**To do**
Could you transcribe every record below exactly, leaving out the pictures?

:: Information ::

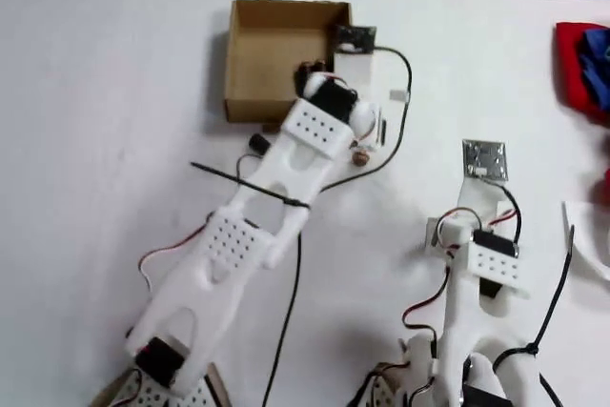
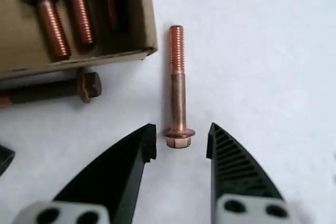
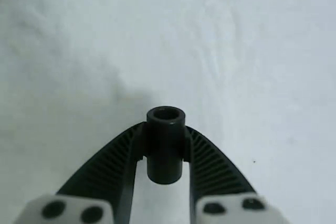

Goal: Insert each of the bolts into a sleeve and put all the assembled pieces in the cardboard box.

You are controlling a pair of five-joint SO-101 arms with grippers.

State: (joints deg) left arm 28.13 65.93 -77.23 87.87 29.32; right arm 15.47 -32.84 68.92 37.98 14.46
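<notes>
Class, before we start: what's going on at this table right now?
The left gripper is open, its tips either side of the head of a bare bolt lying on the table beside the cardboard box. The right gripper holds a black sleeve. Sleeved bolts lie in the box; one more sleeved bolt lies just outside it.

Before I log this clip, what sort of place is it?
Probably a robotics test bench or lab: a white table, a cardboard box with sleeved bolts, a loose copper bolt at the open left gripper, and a black sleeve clamped in the right gripper.
</notes>
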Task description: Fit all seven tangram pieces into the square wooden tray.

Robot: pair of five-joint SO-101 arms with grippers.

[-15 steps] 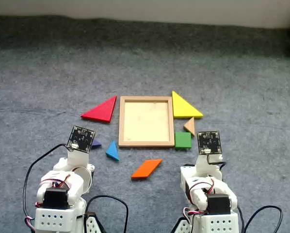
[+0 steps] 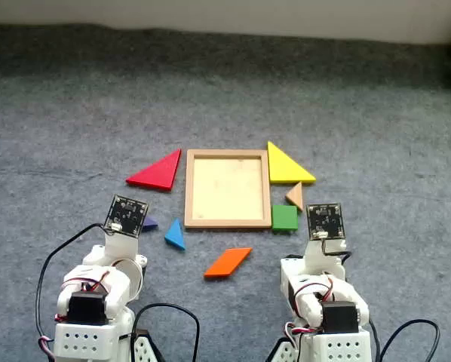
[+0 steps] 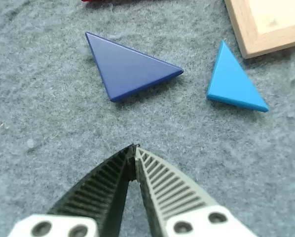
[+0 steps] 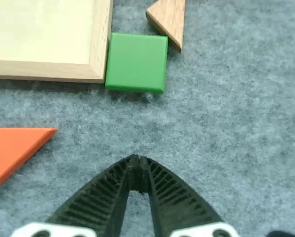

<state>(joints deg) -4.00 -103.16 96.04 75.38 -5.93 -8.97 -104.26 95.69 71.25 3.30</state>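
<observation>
1. Wooden and pale, the square tray (image 2: 227, 223) lies flat on a grey carpet (image 2: 346, 98). All seven pieces lie on the carpet outside the tray.
2. The red triangle (image 2: 159, 173) lies just beside the tray's left edge, at its far corner.
3. The yellow triangle (image 2: 286, 167) lies along the far half of the tray's right edge. I cannot tell if it touches the rim.
4. A small wood-coloured triangle (image 4: 169, 19) lies near the tray's right edge, between the yellow triangle and the green square (image 4: 137, 61).
5. The green square rests against the tray's right edge at the near corner.
6. The light blue triangle (image 3: 231, 79) lies just off the tray's near left corner. The dark blue triangle (image 3: 130, 71) lies further to the left of the tray, a little apart from the light blue triangle.
7. The orange parallelogram (image 2: 228, 261) lies on the arms' side of the tray, apart from its near edge.
8. The left gripper (image 3: 134, 150) is clenched on nothing. It points over the carpet toward the dark blue triangle, well left of the tray.
9. The right gripper (image 4: 136, 160) is also clenched on nothing. It hangs off the tray's near right corner, on the arms' side of the green square.
</observation>
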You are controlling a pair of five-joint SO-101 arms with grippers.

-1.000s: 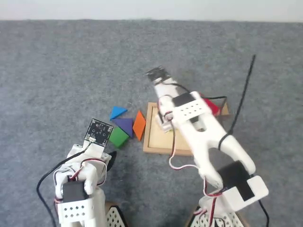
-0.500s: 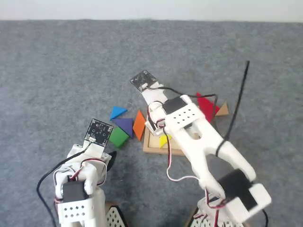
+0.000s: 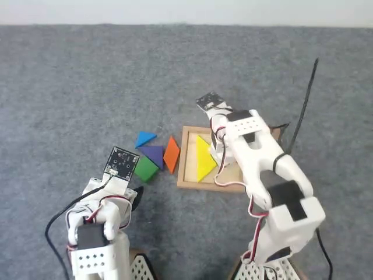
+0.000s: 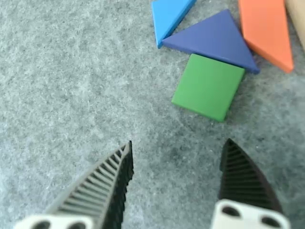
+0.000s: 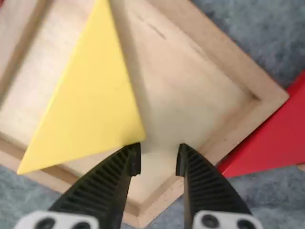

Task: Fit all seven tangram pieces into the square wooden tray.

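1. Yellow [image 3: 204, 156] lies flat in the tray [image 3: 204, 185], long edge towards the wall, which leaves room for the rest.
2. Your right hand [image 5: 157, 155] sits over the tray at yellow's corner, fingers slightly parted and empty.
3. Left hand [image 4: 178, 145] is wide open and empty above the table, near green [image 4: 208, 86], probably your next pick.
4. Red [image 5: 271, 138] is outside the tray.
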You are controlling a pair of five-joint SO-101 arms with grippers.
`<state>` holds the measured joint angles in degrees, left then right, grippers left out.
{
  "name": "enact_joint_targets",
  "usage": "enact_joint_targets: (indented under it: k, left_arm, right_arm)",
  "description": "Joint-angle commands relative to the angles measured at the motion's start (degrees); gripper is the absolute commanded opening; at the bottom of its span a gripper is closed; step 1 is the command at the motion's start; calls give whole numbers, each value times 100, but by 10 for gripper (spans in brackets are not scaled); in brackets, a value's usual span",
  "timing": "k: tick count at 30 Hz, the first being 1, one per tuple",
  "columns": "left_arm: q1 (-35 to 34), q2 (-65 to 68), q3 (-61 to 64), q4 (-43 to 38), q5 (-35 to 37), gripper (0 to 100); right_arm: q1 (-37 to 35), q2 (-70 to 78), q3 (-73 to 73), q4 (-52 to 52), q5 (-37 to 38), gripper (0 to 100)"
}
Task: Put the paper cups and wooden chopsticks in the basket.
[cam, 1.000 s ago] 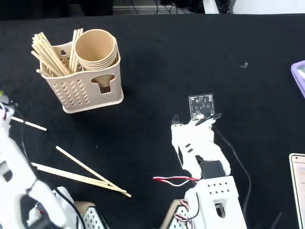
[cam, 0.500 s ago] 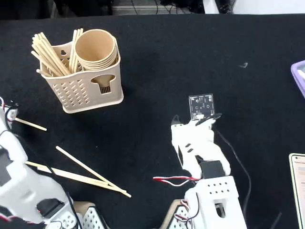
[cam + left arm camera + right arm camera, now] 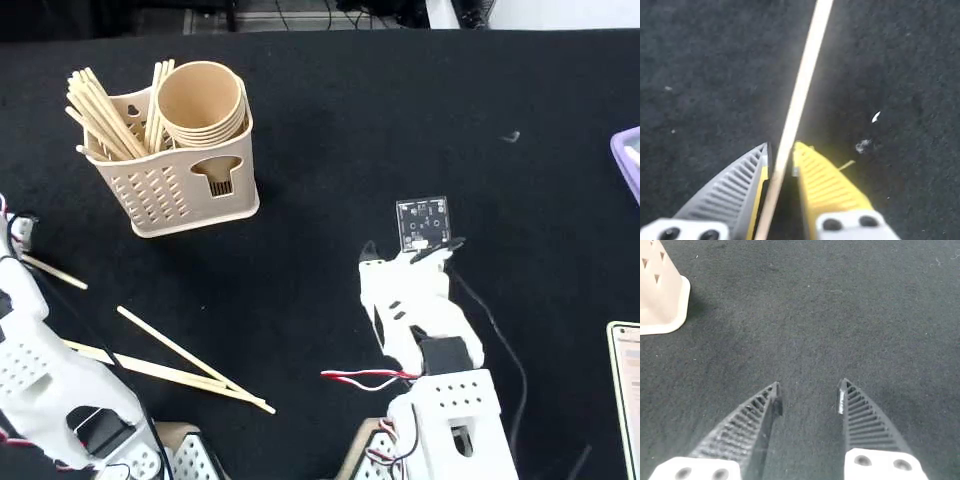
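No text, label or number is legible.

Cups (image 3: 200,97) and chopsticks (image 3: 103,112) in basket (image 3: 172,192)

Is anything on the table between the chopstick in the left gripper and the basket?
Nothing visible: bare table separates the chopstick, clamped in the left gripper, from the basket. The loose chopsticks lie nearer the arms.

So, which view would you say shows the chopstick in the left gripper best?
The left wrist view: the chopstick is close up, pinched in the left gripper. The high view gives a short free end beside that arm; the right wrist view faces the basket and table.
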<state>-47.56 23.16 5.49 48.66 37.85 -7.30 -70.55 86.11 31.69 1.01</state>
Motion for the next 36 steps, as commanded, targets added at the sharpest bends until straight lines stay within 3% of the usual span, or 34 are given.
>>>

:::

**Written answer**
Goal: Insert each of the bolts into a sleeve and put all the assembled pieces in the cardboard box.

You are controlling a pair of five-joint SO-101 arms with grippers.

State: (joints deg) left arm 28.13 65.93 -77.23 87.87 29.32; right arm 15.47 -32.84 68.92 37.98 14.46
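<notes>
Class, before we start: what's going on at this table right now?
The left gripper is open, its tips either side of the head of a bare bolt lying on the table beside the cardboard box. The right gripper holds a black sleeve. Sleeved bolts lie in the box; one more sleeved bolt lies just outside it.

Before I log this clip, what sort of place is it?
Probably a robotics test bench or lab: a white table, a cardboard box with sleeved bolts, a loose copper bolt at the open left gripper, and a black sleeve clamped in the right gripper.
</notes>
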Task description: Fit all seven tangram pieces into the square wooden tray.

Robot: pair of five-joint SO-101 arms with grippers.

[-15 steps] 
[+0 steps] 
[+0 steps] 
[+0 steps] 

<state>(joints deg) -4.00 -103.16 96.04 75.38 -5.93 -8.97 -104.26 95.69 71.25 3.30</state>
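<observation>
1. Wooden and pale, the square tray (image 2: 227, 223) lies flat on a grey carpet (image 2: 346, 98). All seven pieces lie on the carpet outside the tray.
2. The red triangle (image 2: 159, 173) lies just beside the tray's left edge, at its far corner.
3. The yellow triangle (image 2: 286, 167) lies along the far half of the tray's right edge. I cannot tell if it touches the rim.
4. A small wood-coloured triangle (image 4: 169, 19) lies near the tray's right edge, between the yellow triangle and the green square (image 4: 137, 61).
5. The green square rests against the tray's right edge at the near corner.
6. The light blue triangle (image 3: 231, 79) lies just off the tray's near left corner. The dark blue triangle (image 3: 130, 71) lies further to the left of the tray, a little apart from the light blue triangle.
7. The orange parallelogram (image 2: 228, 261) lies on the arms' side of the tray, apart from its near edge.
8. The left gripper (image 3: 134, 150) is clenched on nothing. It points over the carpet toward the dark blue triangle, well left of the tray.
9. The right gripper (image 4: 136, 160) is also clenched on nothing. It hangs off the tray's near right corner, on the arms' side of the green square.
</observation>
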You are controlling a pair of five-joint SO-101 arms with grippers.

-1.000s: 
-0.500s: 
+0.000s: 
+0.000s: 
+0.000s: 

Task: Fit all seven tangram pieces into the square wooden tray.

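1. Yellow [image 3: 204, 156] lies flat in the tray [image 3: 204, 185], long edge towards the wall, which leaves room for the rest.
2. Your right hand [image 5: 157, 155] sits over the tray at yellow's corner, fingers slightly parted and empty.
3. Left hand [image 4: 178, 145] is wide open and empty above the table, near green [image 4: 208, 86], probably your next pick.
4. Red [image 5: 271, 138] is outside the tray.
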You are controlling a pair of five-joint SO-101 arms with grippers.
`<state>` holds the measured joint angles in degrees, left then right, grippers left out.
{
  "name": "enact_joint_targets",
  "usage": "enact_joint_targets: (indented under it: k, left_arm, right_arm)",
  "description": "Joint-angle commands relative to the angles measured at the motion's start (degrees); gripper is the absolute commanded opening; at the bottom of its span a gripper is closed; step 1 is the command at the motion's start; calls give whole numbers, each value times 100, but by 10 for gripper (spans in brackets are not scaled); in brackets, a value's usual span",
  "timing": "k: tick count at 30 Hz, the first being 1, one per tuple",
  "columns": "left_arm: q1 (-35 to 34), q2 (-65 to 68), q3 (-61 to 64), q4 (-43 to 38), q5 (-35 to 37), gripper (0 to 100); right_arm: q1 (-37 to 35), q2 (-70 to 78), q3 (-73 to 73), q4 (-52 to 52), q5 (-37 to 38), gripper (0 to 100)"
}
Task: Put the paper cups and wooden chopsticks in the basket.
[cam, 1.000 s ago] 
[cam, 0.500 s ago] 
[cam + left arm camera + right arm camera, now] 
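No text, label or number is legible.

Cups (image 3: 200,97) and chopsticks (image 3: 103,112) in basket (image 3: 172,192)

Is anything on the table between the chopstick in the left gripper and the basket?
Nothing visible: bare table separates the chopstick, clamped in the left gripper, from the basket. The loose chopsticks lie nearer the arms.

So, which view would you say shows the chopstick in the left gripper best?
The left wrist view: the chopstick is close up, pinched in the left gripper. The high view gives a short free end beside that arm; the right wrist view faces the basket and table.
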<state>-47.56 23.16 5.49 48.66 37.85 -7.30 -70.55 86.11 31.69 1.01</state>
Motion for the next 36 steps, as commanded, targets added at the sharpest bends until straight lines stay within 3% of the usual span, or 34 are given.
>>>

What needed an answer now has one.